AMD Micro-World: action-controlled Interactive world model

Introduction

Micro-World is a series of action-controlled interactive world models developed by the AMD AIG team and trained on AMD Instinct™ MI250/MI325 GPUs. It includes both text-to-video and image-to-video variants, enabling a wide range of application scenarios. Built on Wan as the base model, Micro-World is trained on a MineCraft dataset and is designed to generate high-quality, open-domain visual environments.

Quick Start

Installation

Our model is build on AMD GPU and ROCm enviroment.

a.
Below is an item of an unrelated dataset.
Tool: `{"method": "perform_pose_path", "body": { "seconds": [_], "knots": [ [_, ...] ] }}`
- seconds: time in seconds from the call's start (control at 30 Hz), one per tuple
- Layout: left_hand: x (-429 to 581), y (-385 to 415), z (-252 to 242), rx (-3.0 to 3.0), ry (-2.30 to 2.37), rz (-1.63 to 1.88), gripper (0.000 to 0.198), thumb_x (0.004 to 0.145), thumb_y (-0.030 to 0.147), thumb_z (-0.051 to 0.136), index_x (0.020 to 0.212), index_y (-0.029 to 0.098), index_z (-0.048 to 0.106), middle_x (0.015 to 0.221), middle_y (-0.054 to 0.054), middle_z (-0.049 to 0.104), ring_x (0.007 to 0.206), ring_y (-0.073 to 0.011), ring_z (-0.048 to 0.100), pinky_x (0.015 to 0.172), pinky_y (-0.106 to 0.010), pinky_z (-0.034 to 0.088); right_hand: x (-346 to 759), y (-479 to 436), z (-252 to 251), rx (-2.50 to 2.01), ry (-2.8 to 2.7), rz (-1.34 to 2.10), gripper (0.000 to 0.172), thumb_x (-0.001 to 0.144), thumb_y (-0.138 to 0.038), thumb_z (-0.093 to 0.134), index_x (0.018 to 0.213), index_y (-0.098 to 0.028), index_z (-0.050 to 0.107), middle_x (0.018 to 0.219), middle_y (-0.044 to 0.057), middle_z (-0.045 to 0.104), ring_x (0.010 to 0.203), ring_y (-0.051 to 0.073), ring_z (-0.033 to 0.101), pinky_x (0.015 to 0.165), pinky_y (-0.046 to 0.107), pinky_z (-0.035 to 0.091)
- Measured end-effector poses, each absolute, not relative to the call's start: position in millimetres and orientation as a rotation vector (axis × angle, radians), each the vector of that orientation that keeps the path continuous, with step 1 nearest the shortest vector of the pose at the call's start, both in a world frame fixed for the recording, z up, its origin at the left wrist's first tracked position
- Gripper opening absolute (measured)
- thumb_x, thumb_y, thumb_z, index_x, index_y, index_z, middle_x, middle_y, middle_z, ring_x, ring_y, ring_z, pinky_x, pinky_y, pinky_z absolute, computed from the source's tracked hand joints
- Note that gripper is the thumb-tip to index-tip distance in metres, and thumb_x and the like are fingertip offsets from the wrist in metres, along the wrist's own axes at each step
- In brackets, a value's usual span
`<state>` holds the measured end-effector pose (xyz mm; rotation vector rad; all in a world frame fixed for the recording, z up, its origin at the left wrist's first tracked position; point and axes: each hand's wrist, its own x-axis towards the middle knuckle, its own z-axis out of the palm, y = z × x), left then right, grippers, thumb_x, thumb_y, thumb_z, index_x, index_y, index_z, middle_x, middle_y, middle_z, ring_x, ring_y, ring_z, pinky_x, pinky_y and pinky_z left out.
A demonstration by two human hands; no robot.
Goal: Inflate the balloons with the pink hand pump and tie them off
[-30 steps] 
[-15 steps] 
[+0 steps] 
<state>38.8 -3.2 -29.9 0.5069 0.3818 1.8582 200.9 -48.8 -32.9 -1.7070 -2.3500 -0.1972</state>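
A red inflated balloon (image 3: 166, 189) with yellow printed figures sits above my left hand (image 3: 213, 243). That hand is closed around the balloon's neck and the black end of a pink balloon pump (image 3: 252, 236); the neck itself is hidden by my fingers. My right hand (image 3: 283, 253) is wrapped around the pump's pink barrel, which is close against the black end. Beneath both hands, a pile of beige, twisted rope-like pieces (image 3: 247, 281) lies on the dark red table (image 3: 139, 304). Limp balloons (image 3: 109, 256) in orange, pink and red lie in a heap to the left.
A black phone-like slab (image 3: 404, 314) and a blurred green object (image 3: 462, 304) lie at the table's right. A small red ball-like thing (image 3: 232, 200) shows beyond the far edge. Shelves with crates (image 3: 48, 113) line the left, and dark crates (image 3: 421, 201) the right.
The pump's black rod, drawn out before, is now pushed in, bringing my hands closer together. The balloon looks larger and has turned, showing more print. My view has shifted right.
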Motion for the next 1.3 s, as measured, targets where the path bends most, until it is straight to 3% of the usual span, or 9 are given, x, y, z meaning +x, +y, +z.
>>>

From docker

We strongly recommend docker enviroment.

# build image
docker build -t microworld:latest .

# enter image
docker run -it --rm --name=agent --network=host \
  --device=/dev/kfd --device=/dev/dri --group-add=video --group-add=render \
  --ipc=host \
  -e NCCL_IB_DISABLE=1 \
  -e NCCL_SOCKET_IFNAME=lo \
  -e NCCL_SOCKET_FAMILY=AF_INET \
  -e NCCL_DEBUG=WARN \
  -e RCCL_MSCCLPP_ENABLE=0 \
  -e RCCL_MSCCL_ENABLE=0 \
  -e NCCL_MIN_NCHANNELS=16 -e NCCL_MAX_NCHANNELS=32 \
  microworld:latest

b. Conda

conda create -n AMD_microworld python=3.12
conda activate AMD_microworld

# Install torch/torchvision
pip install torch==2.8.0 torchvision==0.23.0 torchaudio==2.8.0 --index-url https://download.pytorch.org/whl/rocm6.4

# Important: Install ROCm flash-attn by offical guideline https://github.com/Dao-AILab/flash-attention
pip install -r requirements.txt

Inference:

Step 1: Download the corresponding model weights and place them in the models folder.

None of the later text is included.